WORK TO BE COMPLETED:
Retype, exactly as they appear below, the lines between the line holding "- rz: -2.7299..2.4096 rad" and the line holding "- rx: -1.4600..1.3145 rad", both ends included.

★ ★ ★ ★ ★

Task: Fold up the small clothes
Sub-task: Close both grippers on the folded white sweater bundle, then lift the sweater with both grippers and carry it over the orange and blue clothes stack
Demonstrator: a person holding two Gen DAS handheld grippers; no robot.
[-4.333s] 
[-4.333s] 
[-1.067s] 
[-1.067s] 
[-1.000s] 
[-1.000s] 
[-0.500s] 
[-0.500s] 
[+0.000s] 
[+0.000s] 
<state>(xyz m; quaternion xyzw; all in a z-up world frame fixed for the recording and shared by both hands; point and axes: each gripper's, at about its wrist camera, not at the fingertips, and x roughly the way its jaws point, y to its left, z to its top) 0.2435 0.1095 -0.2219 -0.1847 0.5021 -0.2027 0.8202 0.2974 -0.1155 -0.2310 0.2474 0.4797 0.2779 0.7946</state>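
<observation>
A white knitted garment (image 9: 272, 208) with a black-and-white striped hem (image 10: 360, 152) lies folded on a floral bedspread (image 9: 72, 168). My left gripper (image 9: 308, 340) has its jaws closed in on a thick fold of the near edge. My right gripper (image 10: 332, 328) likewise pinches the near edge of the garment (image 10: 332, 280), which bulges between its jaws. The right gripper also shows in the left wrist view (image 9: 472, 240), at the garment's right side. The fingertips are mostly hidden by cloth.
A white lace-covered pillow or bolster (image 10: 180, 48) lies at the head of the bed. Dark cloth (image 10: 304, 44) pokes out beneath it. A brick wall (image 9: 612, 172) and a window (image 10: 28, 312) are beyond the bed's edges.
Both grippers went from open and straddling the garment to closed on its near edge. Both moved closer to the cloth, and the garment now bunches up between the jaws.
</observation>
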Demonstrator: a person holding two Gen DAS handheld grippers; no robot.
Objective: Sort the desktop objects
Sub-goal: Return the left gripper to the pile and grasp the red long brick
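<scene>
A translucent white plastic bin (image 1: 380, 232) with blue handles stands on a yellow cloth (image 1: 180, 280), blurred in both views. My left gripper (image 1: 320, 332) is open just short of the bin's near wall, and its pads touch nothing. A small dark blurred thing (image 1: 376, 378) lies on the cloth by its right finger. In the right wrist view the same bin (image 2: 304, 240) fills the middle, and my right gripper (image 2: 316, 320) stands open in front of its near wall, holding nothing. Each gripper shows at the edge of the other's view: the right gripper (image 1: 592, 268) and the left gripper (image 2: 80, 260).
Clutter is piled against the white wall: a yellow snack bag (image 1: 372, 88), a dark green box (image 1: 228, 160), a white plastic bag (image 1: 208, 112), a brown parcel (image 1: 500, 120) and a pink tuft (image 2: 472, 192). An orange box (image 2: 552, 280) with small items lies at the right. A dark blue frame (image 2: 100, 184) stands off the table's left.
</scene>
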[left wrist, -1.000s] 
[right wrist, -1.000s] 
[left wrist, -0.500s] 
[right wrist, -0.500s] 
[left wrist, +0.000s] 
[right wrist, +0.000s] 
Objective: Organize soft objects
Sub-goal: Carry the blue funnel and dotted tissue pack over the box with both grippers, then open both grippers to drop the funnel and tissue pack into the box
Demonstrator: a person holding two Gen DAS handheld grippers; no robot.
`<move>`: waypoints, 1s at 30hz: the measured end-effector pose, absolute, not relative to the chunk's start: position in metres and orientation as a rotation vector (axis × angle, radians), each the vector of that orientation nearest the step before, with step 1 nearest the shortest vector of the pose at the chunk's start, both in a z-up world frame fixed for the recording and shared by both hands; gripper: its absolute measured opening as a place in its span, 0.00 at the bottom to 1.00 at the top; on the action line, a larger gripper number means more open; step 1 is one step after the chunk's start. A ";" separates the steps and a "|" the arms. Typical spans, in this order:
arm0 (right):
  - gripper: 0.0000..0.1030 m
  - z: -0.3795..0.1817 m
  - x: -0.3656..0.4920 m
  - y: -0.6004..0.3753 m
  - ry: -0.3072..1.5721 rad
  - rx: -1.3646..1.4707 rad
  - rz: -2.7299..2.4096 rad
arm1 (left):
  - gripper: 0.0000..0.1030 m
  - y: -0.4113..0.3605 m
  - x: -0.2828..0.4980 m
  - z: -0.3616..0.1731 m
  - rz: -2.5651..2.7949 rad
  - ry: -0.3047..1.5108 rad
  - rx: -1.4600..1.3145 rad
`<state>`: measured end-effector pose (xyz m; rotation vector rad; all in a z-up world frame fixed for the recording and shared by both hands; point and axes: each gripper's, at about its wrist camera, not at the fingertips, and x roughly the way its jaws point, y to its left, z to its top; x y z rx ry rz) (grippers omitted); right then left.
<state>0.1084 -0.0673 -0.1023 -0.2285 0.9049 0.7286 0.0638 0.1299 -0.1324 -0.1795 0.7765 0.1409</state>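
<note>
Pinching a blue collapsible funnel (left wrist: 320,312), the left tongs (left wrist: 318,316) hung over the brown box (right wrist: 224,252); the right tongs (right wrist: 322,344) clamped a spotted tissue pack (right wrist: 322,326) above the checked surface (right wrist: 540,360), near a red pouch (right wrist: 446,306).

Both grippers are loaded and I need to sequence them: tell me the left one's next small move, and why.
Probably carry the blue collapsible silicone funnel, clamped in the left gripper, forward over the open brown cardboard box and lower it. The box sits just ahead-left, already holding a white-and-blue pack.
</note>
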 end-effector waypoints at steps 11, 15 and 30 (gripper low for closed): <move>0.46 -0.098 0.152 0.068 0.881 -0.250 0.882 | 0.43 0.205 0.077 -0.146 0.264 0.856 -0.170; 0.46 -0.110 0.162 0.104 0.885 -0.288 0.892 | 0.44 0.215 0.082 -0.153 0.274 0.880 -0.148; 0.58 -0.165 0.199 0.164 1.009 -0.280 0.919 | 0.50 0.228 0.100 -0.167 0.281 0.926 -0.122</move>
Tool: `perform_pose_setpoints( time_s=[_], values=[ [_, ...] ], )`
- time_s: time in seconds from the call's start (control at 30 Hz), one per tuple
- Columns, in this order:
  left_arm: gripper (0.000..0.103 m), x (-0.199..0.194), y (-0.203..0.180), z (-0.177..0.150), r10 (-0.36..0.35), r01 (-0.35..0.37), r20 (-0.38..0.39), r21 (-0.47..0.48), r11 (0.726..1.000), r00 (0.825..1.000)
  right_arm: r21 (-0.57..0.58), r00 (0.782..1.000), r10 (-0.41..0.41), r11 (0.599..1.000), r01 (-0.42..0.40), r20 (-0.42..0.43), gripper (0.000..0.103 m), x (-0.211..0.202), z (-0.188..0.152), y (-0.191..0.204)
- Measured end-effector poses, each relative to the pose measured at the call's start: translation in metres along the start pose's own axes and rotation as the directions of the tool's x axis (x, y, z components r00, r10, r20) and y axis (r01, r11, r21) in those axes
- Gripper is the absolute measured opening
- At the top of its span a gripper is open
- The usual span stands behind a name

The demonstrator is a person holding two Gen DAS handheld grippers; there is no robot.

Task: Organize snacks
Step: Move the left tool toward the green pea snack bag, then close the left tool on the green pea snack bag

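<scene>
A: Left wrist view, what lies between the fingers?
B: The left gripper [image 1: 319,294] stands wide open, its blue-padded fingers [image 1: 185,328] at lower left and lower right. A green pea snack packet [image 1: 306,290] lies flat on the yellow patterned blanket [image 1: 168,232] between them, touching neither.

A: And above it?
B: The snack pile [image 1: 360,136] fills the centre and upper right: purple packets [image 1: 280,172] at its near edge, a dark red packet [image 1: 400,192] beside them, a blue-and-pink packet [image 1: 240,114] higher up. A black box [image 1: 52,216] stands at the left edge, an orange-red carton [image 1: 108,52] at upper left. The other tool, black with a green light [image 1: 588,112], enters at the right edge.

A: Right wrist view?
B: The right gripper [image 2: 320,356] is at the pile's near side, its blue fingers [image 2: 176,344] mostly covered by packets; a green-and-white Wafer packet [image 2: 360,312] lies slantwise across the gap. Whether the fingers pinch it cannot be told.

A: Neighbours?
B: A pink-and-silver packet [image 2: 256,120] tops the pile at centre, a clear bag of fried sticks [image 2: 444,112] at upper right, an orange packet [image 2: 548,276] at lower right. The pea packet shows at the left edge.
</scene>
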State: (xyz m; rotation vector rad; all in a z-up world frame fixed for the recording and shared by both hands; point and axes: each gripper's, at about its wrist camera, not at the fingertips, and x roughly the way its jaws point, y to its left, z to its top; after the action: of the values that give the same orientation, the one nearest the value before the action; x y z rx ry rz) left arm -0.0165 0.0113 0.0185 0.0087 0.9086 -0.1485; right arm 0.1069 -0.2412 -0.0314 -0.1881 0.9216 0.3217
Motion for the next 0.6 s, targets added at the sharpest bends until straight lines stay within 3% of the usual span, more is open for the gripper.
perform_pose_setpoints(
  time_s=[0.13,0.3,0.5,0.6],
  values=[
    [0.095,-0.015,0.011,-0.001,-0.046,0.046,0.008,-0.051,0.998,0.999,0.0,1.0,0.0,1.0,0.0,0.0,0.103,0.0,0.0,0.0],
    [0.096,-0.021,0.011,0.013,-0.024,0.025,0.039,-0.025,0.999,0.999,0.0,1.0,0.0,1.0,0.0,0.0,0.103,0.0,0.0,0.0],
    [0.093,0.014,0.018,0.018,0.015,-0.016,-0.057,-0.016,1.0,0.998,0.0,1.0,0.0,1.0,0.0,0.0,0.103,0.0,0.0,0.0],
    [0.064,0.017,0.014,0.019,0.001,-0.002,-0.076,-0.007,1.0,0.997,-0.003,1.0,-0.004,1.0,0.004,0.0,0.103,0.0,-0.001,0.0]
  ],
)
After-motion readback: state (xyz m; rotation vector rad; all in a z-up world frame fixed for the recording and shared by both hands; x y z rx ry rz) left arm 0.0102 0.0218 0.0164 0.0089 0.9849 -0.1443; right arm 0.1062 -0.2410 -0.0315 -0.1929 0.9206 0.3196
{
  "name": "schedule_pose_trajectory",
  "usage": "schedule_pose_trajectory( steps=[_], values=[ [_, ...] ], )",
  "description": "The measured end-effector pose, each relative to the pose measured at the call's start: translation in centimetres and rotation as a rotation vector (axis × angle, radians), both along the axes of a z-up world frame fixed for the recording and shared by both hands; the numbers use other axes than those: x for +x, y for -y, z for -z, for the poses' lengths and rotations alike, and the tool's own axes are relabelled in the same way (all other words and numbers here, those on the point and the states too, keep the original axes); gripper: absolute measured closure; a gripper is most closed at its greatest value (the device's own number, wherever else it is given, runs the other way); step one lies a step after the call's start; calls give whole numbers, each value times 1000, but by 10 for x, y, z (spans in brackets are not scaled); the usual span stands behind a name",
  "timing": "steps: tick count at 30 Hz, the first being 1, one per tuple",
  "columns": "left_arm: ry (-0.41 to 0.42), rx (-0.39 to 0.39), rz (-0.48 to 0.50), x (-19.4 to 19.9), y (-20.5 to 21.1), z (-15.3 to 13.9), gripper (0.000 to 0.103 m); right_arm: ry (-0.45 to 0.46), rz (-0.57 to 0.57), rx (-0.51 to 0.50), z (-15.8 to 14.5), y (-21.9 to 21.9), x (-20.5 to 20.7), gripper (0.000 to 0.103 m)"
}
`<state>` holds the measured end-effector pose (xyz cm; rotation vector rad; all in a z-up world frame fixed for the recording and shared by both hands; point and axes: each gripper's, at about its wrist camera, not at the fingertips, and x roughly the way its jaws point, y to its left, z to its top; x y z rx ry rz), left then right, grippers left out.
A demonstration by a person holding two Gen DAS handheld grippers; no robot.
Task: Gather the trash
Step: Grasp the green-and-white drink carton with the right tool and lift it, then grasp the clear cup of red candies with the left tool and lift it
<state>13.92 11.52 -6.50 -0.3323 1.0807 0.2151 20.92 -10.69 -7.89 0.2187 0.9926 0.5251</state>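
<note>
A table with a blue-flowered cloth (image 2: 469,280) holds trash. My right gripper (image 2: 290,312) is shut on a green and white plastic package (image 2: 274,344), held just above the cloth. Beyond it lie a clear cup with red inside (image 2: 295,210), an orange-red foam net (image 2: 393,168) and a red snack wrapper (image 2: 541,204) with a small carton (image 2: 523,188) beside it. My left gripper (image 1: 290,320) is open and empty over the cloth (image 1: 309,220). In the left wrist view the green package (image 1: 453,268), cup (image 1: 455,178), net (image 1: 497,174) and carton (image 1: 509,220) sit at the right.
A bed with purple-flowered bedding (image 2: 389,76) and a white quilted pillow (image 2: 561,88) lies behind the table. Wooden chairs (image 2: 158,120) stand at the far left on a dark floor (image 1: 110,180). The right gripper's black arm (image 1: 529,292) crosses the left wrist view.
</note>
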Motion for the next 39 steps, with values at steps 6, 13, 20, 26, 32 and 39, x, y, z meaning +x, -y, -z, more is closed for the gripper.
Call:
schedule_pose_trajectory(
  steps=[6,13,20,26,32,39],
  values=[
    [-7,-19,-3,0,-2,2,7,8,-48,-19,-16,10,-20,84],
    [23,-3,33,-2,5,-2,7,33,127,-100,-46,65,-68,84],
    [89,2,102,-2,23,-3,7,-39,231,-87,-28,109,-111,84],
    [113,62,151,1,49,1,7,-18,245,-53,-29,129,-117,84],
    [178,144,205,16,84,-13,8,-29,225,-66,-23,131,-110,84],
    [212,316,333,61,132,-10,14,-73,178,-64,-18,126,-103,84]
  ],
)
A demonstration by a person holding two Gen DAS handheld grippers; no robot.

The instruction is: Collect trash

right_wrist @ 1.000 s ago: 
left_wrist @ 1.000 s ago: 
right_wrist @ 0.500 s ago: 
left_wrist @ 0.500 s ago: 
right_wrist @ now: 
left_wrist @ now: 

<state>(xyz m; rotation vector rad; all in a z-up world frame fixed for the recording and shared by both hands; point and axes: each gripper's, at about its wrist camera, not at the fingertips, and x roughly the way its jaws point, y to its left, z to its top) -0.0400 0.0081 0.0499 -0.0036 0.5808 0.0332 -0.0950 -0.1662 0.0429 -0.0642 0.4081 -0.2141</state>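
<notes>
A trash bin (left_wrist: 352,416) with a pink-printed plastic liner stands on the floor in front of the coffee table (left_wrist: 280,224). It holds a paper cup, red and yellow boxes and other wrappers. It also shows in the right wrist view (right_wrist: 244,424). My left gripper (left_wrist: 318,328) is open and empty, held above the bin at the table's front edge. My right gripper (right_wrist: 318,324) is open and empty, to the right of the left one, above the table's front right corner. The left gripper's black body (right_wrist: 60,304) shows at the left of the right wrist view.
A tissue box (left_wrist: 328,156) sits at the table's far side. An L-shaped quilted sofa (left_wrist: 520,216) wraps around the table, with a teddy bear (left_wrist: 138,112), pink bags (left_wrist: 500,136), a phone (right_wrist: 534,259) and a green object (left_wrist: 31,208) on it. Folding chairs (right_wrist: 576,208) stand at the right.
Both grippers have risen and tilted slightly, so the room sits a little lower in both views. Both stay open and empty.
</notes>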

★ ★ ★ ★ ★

THE ANSWER:
  - rz: -2.7299..2.4096 rad
arm1 (left):
  - gripper: 0.0000..0.1030 m
  - y: -0.4113..0.3605 m
  - x: -0.2828..0.4980 m
  - z: -0.3616..0.1731 m
  - rz: -2.5651..2.7949 rad
  - ry: -0.3047..1.5108 rad
  - rx: -1.4600..1.3145 rad

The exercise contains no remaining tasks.